#### What needs to be done
Output only the lines below from the one containing "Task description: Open" to the one containing "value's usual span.", exactly as written, both ends kept.

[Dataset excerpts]

◇ ◇ ◇

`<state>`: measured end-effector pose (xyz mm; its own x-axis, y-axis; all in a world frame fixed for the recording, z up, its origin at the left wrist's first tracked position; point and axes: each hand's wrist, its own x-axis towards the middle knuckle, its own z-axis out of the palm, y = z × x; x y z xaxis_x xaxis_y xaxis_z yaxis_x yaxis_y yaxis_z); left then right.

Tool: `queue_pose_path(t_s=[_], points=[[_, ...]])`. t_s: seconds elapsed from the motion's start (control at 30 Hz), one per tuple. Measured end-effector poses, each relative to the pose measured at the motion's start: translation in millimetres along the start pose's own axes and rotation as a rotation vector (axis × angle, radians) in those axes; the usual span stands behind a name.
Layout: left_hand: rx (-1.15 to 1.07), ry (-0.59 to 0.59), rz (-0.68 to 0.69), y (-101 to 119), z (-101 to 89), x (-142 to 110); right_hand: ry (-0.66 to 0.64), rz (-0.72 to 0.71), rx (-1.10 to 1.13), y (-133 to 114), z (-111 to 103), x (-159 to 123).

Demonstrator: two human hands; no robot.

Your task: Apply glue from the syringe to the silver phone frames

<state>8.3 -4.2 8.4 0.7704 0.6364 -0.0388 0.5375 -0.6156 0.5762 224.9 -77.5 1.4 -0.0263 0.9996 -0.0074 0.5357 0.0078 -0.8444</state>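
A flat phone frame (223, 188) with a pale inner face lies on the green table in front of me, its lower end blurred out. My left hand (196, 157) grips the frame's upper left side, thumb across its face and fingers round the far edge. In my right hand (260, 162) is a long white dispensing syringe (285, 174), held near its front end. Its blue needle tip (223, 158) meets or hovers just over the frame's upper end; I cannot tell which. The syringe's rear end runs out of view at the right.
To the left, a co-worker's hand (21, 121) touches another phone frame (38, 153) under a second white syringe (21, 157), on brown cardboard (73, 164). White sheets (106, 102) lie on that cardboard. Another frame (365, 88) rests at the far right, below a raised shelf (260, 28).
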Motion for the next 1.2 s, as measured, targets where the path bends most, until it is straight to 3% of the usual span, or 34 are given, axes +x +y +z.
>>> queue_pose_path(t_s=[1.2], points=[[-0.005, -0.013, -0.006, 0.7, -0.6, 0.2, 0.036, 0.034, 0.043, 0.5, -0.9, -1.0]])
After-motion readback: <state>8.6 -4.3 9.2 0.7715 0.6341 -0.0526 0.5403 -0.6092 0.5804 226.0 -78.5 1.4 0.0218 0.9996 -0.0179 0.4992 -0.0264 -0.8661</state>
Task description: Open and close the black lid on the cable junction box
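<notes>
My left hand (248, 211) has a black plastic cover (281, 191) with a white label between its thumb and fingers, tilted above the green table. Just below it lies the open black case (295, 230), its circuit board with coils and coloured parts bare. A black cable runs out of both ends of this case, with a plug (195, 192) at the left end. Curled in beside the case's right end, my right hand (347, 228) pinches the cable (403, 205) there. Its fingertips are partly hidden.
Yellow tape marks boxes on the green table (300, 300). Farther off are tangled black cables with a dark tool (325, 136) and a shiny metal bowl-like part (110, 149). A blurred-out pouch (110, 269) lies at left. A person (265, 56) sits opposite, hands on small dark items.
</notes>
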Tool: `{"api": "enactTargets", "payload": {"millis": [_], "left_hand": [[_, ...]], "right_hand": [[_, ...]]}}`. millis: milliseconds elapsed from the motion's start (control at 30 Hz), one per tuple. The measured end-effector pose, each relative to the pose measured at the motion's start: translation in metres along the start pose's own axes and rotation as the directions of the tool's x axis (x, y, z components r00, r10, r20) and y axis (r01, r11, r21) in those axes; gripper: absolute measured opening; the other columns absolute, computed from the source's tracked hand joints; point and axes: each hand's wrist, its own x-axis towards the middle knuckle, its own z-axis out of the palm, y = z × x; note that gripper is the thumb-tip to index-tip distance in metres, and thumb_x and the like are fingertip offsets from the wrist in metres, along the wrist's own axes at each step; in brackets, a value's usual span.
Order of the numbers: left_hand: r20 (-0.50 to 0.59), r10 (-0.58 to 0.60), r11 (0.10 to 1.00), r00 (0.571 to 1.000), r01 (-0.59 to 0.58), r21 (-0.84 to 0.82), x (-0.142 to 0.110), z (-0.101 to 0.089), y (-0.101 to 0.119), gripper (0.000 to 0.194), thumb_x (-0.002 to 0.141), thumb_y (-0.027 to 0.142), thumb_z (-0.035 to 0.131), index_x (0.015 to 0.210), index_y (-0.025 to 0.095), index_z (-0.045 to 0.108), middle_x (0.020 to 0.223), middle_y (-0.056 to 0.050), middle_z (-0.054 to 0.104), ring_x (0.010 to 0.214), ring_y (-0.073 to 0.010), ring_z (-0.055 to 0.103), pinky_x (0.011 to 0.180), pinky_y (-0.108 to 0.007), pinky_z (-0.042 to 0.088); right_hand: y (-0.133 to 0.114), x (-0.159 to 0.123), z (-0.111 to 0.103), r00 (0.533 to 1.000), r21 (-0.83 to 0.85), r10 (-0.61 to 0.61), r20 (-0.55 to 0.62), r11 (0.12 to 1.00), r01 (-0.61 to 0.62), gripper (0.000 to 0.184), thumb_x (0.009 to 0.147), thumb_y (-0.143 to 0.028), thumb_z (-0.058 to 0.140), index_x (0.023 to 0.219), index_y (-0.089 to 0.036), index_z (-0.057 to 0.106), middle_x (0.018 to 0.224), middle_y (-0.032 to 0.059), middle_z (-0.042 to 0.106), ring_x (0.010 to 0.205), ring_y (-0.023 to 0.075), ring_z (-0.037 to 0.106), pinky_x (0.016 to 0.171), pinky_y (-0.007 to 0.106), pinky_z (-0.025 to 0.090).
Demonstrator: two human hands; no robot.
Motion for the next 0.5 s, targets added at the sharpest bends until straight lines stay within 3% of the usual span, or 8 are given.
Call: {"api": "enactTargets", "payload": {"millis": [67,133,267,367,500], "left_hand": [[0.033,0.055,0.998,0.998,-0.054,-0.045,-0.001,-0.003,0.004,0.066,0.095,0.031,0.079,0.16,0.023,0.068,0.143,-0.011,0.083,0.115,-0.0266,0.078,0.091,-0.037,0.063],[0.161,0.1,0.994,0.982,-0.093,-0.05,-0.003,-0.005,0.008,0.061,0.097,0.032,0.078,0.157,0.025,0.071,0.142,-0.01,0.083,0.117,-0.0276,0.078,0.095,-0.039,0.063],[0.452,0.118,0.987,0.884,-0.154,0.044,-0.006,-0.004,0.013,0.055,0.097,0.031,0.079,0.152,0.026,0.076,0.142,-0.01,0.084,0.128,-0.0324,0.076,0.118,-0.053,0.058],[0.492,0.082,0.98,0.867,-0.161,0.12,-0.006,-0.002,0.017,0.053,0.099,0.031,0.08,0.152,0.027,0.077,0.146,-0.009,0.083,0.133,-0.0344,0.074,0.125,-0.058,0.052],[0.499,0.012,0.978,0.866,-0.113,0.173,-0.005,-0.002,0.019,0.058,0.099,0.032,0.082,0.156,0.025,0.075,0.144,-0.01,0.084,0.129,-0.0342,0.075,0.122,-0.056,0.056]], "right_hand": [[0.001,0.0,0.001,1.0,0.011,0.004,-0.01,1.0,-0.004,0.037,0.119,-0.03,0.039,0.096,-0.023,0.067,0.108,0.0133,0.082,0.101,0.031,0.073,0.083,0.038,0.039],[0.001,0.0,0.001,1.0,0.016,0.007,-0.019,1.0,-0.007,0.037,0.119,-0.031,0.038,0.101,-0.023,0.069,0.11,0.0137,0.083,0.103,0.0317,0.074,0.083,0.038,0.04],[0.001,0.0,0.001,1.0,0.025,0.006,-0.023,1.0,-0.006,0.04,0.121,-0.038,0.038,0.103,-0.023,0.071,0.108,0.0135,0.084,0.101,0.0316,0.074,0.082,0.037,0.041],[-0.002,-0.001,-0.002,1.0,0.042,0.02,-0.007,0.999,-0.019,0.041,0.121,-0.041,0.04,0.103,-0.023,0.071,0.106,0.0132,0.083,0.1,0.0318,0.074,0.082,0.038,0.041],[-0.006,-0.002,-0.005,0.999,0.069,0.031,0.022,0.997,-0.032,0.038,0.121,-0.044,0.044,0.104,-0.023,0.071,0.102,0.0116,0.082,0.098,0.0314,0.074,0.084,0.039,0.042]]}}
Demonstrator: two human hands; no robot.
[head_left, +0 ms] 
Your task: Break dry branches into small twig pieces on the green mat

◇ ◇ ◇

#### Response to the exercise
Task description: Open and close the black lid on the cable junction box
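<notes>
My left hand (248, 211) has a black plastic cover (281, 191) with a white label between its thumb and fingers, tilted above the green table. Just below it lies the open black case (295, 230), its circuit board with coils and coloured parts bare. A black cable runs out of both ends of this case, with a plug (195, 192) at the left end. Curled in beside the case's right end, my right hand (347, 228) pinches the cable (403, 205) there. Its fingertips are partly hidden.
Yellow tape marks boxes on the green table (300, 300). Farther off are tangled black cables with a dark tool (325, 136) and a shiny metal bowl-like part (110, 149). A blurred-out pouch (110, 269) lies at left. A person (265, 56) sits opposite, hands on small dark items.
</notes>
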Tool: `{"api": "enactTargets", "payload": {"millis": [_], "left_hand": [[_, ...]], "right_hand": [[_, ...]]}}`. millis: milliseconds elapsed from the motion's start (control at 30 Hz), one per tuple. The measured end-effector pose, each relative to the pose measured at the motion's start: translation in metres along the start pose's own axes and rotation as the directions of the tool's x axis (x, y, z components r00, r10, r20) and y axis (r01, r11, r21) in those axes; gripper: absolute measured opening; the other columns absolute, computed from the source's tracked hand joints; point and axes: each hand's wrist, its own x-axis towards the middle knuckle, its own z-axis out of the palm, y = z × x; note that gripper is the thumb-tip to index-tip distance in metres, and thumb_x and the like are fingertip offsets from the wrist in metres, along the wrist's own axes at each step; in brackets, a value's usual span.

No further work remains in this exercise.